Publication information
- Publisher: Marvel Comics
- First appearance: Spider-Man Weekly #607 (October 1984)
- Created by: Mike Collins (writer) Barry Kitson (artist)

In-story information
- Alter ego: Stanley George Johnson
- Species: Human
- Team affiliations: None
- Abilities: Sonic boom projection via metal gloves Wears cowl which contains protective silicone cups and an electronic device

= Thunderclap (comics) =

Superhero published by marvel comics

Thunderclap (Stanley George Johnson) is a fictional superhero appearing in American comic books published by Marvel Comics. The character was created by Marvel UK a division of Marvel Comics.

==Publication history==

Thunderclap first appeared in Spider-Man Weekly #607 (October 1984), and was created by Mike Collins and Barry Kitson.

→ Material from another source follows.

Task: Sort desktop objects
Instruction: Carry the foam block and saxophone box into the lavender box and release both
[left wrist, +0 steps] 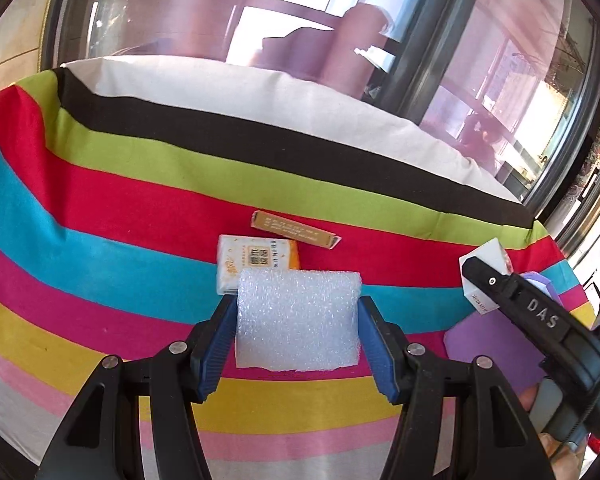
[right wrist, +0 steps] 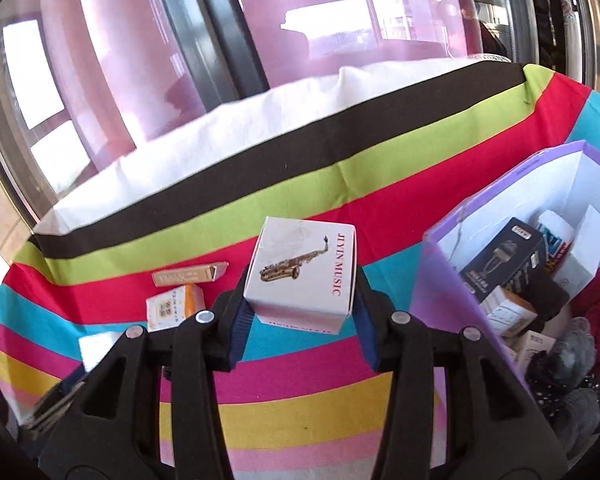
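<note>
My left gripper is shut on a white foam block, held just above the striped cloth. Behind the block lie a white and orange packet and a slim gold box. My right gripper is shut on a white box with a saxophone picture, lifted off the cloth. In the left wrist view the right gripper shows at the right edge with that box. The gold box and the orange packet lie to the left in the right wrist view.
A purple-rimmed open box at the right holds several small boxes and some dark and red fabric. Its purple side shows in the left wrist view. A window runs along the far edge of the table. The foam block peeks in at the left.
</note>
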The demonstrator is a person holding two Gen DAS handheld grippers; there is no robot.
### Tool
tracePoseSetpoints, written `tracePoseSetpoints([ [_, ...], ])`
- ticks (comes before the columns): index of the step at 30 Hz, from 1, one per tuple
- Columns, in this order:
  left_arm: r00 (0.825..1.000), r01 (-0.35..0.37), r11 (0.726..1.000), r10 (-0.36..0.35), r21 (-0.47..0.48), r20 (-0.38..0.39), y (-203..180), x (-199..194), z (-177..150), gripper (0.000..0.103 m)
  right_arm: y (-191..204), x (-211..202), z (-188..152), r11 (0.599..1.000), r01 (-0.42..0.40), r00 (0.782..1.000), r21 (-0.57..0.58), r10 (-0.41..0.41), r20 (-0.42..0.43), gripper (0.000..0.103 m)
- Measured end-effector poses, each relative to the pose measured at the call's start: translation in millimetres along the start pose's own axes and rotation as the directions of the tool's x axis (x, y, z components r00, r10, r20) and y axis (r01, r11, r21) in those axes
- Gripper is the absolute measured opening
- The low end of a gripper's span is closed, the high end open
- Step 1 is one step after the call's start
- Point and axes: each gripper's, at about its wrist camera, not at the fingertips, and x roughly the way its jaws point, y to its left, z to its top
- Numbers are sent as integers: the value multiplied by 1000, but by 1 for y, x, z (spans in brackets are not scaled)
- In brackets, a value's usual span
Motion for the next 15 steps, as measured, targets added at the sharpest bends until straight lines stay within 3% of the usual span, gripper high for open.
tracePoseSetpoints([
  [1, 1000, 13, 1000, -13, 11, 3, -8, -1, 1, 60, -2, 13, -1, 1000, -10, 1000, 20, 9, 8, 48],
  [6, 997, 74, 994, -77, 75, 29, -48, -14, 9, 60, -13, -5, 11, 993, -51, 998, 105, 46, 48, 48],
  [8, 994, 98, 990, -102, 101, 38, -65, -20, 11, 60, -45, -15, 13, 987, -69, 996, 143, 61, 63, 48],
  [15, 981, 174, 968, -186, 178, 55, -112, -36, 15, 60, -84, -37, 21, 960, -85, 991, 268, 55, 118, 48],
])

==Fictional character biography==
Born in West Bromwich, England, Stanley George Johnson was a struggling electronics salesman until he decided to cannibalize together other people's technology to create a pair of hydraulically powered gloves that could create sonic booms. Soon, he left England for New York, New York and took the name Thunderclap.

Thunderclap's first appearance on the superhero scene comes when Spider-Man is trying to help police officers prevent a robber from escaping. As Spider-Man is about to stop the disaster, Thunderclap intervenes, slamming his hands together to create sonic booms that cause massive property damage while stopping the burglars. Spider-Man leaves after lecturing Thunderclap, and Thunderclap apologizes to the police for the damage he has caused. When the press arrive, however, Thunderclap introduces himself and blames Spider-Man for the property damage. Thunderclap is declared a true hero by the Daily Bugle.

===Civil War===

Years later, during the 2006 "Civil War" storyline, Thunderclap is seen battling the superhero Bantam. The fight, which is witnessed by Sally Floyd, is over Thunderclap's refusal to comply with the Superhuman Registration Act and Bantam's efforts to bring him in. The battle concludes when Thunderclap knocks Bantam into a gas truck, which explodes and kills him. Thunderclap tries to apologize but, feeling too ashamed, disappears into a nearby alley. Floyd, in a later issue of Frontline, wonders about the convenience of the gas truck being so close to the battle.

==Equipment==
Thunderclap's piston-like metal gloves are connected to a hydraulic device in the back of his suit which uses potential and kinetic energy that allow the gloves to collide together faster than the speed of sound. The resulting sonic boom (approximately 2000 decibels) is released outwards in a destructive energy sphere which strikes any matter with which it comes into contact with tremendous impact.

The sonic boom also has the tendency to temporarily deafen and disorientate anyone in the immediate area. Thunderclap's cowl is outfitted with protective silicone cups on the sides and an electronic device which muffle the sound of his sonic booms while amplifying quieter sounds to higher decibel levels.